● Task objective
Copy every entry below, exactly and in full.

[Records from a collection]

=== Begin Enclosure ===

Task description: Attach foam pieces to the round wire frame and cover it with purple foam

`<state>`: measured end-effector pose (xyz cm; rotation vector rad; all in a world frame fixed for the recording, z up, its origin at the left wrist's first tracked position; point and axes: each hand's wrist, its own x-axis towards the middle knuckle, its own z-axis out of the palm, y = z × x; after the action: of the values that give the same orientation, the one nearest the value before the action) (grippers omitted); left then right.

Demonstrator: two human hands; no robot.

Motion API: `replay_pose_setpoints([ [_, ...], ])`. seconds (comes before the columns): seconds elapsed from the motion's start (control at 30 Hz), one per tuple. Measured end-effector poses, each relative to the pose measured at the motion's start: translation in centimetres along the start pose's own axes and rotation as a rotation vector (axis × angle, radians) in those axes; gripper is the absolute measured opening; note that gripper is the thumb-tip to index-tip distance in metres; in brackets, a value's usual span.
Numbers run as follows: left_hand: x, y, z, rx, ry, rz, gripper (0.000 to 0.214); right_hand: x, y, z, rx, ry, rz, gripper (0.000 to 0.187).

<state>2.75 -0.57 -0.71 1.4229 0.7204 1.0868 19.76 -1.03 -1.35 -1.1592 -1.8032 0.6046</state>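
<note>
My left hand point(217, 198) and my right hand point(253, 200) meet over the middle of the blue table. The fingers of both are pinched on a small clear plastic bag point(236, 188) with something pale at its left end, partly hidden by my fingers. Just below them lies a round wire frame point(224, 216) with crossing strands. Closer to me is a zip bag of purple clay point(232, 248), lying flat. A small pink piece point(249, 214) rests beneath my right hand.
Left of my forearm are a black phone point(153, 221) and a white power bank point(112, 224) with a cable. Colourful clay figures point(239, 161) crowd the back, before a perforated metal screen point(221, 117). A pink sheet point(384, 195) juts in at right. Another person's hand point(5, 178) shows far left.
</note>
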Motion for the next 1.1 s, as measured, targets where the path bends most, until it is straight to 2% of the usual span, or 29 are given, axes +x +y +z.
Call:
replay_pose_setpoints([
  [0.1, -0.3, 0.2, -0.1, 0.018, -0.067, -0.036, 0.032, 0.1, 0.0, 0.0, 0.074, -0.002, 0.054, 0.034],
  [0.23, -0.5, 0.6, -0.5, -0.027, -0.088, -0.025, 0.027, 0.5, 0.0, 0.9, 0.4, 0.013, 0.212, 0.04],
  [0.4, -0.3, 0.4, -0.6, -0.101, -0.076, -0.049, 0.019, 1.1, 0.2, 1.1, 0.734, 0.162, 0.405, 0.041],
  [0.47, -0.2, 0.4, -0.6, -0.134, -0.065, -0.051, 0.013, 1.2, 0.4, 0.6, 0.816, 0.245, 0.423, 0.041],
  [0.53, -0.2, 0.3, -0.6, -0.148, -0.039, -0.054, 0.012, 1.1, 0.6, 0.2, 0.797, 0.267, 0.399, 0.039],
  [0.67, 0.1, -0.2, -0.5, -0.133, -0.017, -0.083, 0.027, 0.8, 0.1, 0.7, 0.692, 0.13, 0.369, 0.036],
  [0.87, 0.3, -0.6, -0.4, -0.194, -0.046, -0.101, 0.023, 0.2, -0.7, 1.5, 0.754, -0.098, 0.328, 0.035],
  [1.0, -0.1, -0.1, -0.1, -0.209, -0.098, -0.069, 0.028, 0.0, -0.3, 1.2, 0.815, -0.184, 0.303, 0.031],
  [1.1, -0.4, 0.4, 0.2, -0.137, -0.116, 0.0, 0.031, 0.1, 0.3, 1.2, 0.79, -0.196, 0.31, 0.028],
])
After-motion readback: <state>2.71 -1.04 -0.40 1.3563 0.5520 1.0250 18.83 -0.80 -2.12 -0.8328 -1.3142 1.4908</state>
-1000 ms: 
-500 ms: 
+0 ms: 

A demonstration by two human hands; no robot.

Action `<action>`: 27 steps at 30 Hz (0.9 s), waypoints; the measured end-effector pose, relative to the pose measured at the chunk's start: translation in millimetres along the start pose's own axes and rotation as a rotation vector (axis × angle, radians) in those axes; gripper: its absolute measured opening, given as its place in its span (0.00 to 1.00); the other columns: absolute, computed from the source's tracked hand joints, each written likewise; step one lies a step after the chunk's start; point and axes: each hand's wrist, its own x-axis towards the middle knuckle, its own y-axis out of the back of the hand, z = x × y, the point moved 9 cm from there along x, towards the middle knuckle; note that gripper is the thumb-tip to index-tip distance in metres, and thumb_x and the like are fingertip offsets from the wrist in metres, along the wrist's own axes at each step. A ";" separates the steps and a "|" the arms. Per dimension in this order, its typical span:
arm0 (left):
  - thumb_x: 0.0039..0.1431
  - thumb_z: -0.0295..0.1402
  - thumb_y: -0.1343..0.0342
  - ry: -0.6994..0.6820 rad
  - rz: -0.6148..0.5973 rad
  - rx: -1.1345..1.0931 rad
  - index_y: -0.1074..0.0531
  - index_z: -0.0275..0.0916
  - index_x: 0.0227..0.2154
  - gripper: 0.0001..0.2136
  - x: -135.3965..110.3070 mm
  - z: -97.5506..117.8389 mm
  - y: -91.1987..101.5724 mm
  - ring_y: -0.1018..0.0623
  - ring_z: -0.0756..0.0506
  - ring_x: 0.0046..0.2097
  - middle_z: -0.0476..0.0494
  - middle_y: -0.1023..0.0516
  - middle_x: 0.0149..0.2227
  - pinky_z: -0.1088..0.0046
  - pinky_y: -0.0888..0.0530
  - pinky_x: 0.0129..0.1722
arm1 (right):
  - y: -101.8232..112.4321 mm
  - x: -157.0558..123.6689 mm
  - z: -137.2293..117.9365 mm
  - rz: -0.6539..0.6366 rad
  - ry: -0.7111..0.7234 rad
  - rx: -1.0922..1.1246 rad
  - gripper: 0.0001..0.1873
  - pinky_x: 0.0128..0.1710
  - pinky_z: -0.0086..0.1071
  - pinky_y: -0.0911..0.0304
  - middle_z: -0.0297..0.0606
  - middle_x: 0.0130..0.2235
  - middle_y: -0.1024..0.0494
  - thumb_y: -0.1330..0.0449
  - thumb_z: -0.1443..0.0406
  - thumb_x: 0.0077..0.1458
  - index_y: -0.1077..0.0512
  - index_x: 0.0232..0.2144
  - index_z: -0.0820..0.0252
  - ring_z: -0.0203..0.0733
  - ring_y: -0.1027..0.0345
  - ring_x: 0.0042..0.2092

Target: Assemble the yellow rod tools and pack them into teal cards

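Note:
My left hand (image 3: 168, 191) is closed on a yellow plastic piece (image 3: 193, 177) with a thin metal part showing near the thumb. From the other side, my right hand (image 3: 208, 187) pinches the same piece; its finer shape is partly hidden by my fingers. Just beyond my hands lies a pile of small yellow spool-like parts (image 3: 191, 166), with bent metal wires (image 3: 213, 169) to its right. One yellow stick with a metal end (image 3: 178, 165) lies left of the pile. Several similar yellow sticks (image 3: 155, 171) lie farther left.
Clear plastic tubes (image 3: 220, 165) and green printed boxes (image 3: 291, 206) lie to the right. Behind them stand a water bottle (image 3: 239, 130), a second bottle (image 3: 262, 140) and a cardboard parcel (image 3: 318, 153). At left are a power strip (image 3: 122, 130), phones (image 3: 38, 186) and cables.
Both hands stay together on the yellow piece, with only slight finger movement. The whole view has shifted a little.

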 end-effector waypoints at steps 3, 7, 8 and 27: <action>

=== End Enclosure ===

● Solution to this task
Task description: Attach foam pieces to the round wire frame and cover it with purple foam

`<state>`: measured end-effector pose (xyz cm; rotation vector rad; all in a world frame fixed for the recording, z up, its origin at the left wrist's first tracked position; point and axes: each hand's wrist, its own x-axis towards the middle knuckle, its own z-axis out of the palm, y = z × x; after the action: of the values that give the same orientation, the one nearest the value before the action) (grippers omitted); left then right.

Demonstrator: two human hands; no robot.

Motion API: `replay_pose_setpoints([ [_, ...], ])`. seconds (comes before the columns): seconds elapsed from the motion's start (control at 30 Hz), one per tuple. Measured end-effector poses, each relative to the pose measured at the motion's start: translation in centimetres along the start pose's own axes and rotation as a rotation vector (axis × angle, radians) in those axes; gripper is the absolute measured opening; note that gripper is the thumb-tip to index-tip distance in metres; in brackets, a value's usual span.
Numbers run as follows: left_hand: x, y, z, rx, ry, rz, gripper (0.000 to 0.214); right_hand: x, y, z, rx, ry, rz, gripper (0.000 to 0.187).

<state>2.75 -0.57 -0.71 1.4229 0.7204 1.0868 19.76 -1.03 -1.35 -1.1592 -1.8032 0.6046</state>
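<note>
My left hand point(217, 198) and my right hand point(253, 200) meet over the middle of the blue table. The fingers of both are pinched on a small clear plastic bag point(236, 188) with something pale at its left end, partly hidden by my fingers. Just below them lies a round wire frame point(224, 216) with crossing strands. Closer to me is a zip bag of purple clay point(232, 248), lying flat. A small pink piece point(249, 214) rests beneath my right hand.
Left of my forearm are a black phone point(153, 221) and a white power bank point(112, 224) with a cable. Colourful clay figures point(239, 161) crowd the back, before a perforated metal screen point(221, 117). A pink sheet point(384, 195) juts in at right. Another person's hand point(5, 178) shows far left.
</note>
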Motion for the next 1.1 s, as measured, targets where the path bends most, until it is straight to 2% of the usual span, or 29 are given, axes +x +y +z.
Call:
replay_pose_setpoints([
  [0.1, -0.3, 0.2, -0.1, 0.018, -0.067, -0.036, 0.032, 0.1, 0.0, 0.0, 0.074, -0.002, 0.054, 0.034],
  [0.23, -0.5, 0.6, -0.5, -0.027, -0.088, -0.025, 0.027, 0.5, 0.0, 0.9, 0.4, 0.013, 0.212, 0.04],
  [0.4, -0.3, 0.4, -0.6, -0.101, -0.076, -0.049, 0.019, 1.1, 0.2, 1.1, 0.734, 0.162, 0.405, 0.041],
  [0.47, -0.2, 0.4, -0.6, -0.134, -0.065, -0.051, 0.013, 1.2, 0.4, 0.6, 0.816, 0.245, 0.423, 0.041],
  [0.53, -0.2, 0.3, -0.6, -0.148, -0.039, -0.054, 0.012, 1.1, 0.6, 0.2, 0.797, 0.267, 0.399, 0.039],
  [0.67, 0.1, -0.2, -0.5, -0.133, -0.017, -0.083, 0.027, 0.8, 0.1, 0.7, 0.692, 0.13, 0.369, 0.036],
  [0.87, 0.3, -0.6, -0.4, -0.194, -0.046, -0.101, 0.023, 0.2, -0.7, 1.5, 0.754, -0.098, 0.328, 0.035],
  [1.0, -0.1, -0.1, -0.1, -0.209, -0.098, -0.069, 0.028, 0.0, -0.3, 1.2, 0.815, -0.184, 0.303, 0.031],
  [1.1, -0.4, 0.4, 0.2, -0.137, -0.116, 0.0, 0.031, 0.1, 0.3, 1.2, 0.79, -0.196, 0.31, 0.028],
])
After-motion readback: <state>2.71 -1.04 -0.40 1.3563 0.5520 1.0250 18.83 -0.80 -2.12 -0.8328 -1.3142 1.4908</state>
-1000 ms: 
-500 ms: 
+0 ms: 

A demonstration by two human hands; no robot.

Action `<action>`: 27 steps at 30 Hz (0.9 s), waypoints; the measured end-effector pose, relative to the pose measured at the chunk's start: translation in millimetres along the start pose's own axes and rotation as a rotation vector (axis × angle, radians) in those axes; gripper: its absolute measured opening, given as its place in its span (0.00 to 1.00); the other columns: absolute, computed from the source's tracked hand joints, each written likewise; step one lies a step after the chunk's start; point and axes: each hand's wrist, its own x-axis towards the middle knuckle, its own y-axis out of the back of the hand, z = x × y, the point moved 9 cm from there along x, towards the middle knuckle; note that gripper is the thumb-tip to index-tip distance in metres, and thumb_x and the like are fingertip offsets from the wrist in metres, along the wrist's own axes at each step. A ";" separates the steps and a "|" the arms. Per dimension in this order, its typical span:
arm0 (left):
  - thumb_x: 0.0039..0.1431
  - thumb_z: -0.0295..0.1402
  - thumb_y: -0.1343..0.0342
  - ry: -0.6994..0.6820 rad
  - rz: -0.6148..0.5973 rad
  - rx: -1.1345..1.0931 rad
  - index_y: -0.1074..0.0531
  - index_z: -0.0275..0.0916
  - index_x: 0.0227..0.2154
  - gripper: 0.0001..0.2136
  - x: -135.3965..110.3070 mm
  - z: -97.5506..117.8389 mm
  - y: -91.1987..101.5724 mm
  - ring_y: -0.1018..0.0623
  - ring_z: -0.0756..0.0506
  - ring_x: 0.0046..0.2097
  - middle_z: -0.0476..0.0494
  - middle_y: -0.1023..0.0516
  - middle_x: 0.0149..0.2227
  - pinky_z: -0.1088..0.0046
  - pinky_y: -0.0888..0.0530
  - pinky_x: 0.0129..0.1722
arm1 (right):
  - y: -101.8232..112.4321 mm
  - x: -157.0558..123.6689 mm
  - z: -137.2293..117.9365 mm
  - rz: -0.6539..0.6366 rad
  - ry: -0.7111..0.7234 rad
  - rx: -1.0922..1.1246 rad
  - gripper: 0.0001..0.1873
  - pinky_x: 0.0128..0.1710
  - pinky_z: -0.0086..0.1071
  - pinky_y: -0.0911..0.0304
  - middle_z: -0.0297..0.0606
  - middle_x: 0.0130..0.2235
  - middle_y: -0.1024..0.0494
  - thumb_y: -0.1330..0.0449
  - thumb_z: -0.1443..0.0406
  - thumb_x: 0.0077..0.1458
  - index_y: -0.1077..0.0512
  - index_x: 0.0232..0.2144
  - index_z: -0.0820..0.0252
  - ring_z: -0.0203..0.0733
  - ring_y: -0.1027..0.0345
  - ring_x: 0.0042..0.2092

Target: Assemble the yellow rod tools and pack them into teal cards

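Note:
My left hand (image 3: 168, 191) is closed on a yellow plastic piece (image 3: 193, 177) with a thin metal part showing near the thumb. From the other side, my right hand (image 3: 208, 187) pinches the same piece; its finer shape is partly hidden by my fingers. Just beyond my hands lies a pile of small yellow spool-like parts (image 3: 191, 166), with bent metal wires (image 3: 213, 169) to its right. One yellow stick with a metal end (image 3: 178, 165) lies left of the pile. Several similar yellow sticks (image 3: 155, 171) lie farther left.
Clear plastic tubes (image 3: 220, 165) and green printed boxes (image 3: 291, 206) lie to the right. Behind them stand a water bottle (image 3: 239, 130), a second bottle (image 3: 262, 140) and a cardboard parcel (image 3: 318, 153). At left are a power strip (image 3: 122, 130), phones (image 3: 38, 186) and cables.
Both hands stay together on the yellow piece, with only slight finger movement. The whole view has shifted a little.
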
 end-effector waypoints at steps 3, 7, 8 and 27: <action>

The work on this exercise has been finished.